The newer MacBooks seem to show that Apple is listening to consumers. Apple shrank the logic board in its laptops and filled the remaining space with custom batteries that will let it run for up to 9 hours. While I haven’t tested one yet, that’s impressive. It shows a clear engineering decision to deliver more energy in a smaller package.
Yet, why not have a different option? While laptops get thinner and thinner, why not give people an option to order an ultrathin laptop with a 24 or 48-hour battery? Same specs but no longer ultrathin, a thin laptop that would give those who go on long flights without power cords or those who roam to places without power a different option. Or having such a modular design would allow those who want an ultrathin most of the time the option to swap out the battery base with a longer lasting one when needed.

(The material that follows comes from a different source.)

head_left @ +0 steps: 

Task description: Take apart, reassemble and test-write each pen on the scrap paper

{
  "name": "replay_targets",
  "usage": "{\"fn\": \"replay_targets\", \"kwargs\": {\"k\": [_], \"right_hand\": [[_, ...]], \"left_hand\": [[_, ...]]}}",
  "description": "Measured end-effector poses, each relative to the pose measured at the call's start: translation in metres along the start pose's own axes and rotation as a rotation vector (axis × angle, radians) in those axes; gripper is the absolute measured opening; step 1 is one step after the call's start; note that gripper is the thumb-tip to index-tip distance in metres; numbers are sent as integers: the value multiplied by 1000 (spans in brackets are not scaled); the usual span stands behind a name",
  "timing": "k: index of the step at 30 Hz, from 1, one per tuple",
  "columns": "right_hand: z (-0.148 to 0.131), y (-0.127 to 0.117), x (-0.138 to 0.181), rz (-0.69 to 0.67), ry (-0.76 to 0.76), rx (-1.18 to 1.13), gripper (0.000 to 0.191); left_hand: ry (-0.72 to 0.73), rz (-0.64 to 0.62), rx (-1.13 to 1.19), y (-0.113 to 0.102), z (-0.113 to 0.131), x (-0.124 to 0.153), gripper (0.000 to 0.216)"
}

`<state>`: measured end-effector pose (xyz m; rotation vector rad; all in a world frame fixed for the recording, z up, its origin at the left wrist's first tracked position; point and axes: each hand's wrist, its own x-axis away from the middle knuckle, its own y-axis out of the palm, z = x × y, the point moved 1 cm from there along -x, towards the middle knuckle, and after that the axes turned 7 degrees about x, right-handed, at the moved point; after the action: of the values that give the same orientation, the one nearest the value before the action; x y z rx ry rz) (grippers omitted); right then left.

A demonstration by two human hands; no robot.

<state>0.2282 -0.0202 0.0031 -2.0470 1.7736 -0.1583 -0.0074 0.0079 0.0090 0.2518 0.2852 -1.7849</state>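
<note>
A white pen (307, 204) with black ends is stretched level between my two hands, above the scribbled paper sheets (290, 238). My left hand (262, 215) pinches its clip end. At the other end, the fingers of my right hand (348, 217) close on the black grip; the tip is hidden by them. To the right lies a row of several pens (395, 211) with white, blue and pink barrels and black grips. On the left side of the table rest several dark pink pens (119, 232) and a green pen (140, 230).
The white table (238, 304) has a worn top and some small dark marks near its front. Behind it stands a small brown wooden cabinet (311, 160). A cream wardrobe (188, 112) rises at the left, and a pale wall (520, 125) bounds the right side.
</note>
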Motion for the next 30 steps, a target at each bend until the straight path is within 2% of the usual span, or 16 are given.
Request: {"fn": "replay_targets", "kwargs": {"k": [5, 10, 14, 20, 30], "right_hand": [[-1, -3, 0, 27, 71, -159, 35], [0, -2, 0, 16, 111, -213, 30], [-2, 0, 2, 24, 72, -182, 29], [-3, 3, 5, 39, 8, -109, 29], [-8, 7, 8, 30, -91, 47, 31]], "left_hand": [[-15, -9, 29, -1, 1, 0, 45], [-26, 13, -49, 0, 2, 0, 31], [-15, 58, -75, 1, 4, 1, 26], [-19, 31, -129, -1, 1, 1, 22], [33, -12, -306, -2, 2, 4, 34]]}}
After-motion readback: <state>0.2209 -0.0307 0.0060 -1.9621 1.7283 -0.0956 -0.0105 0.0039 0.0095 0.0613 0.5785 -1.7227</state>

Power users would likely pay a premium for such an option but for the throngs of people fighting over the only power socket in an airport terminal, why not give power users thin laptops with massive amounts of battery life and the CPU speed they need?
So while I watched The Verge’s CES 2016 coverage on the latest in ultrathin laptops, I’m not looking for something thinner, I’m looking for something that’s less about a cord and more about the freedom from them. Time to get laptop makers to notice that need.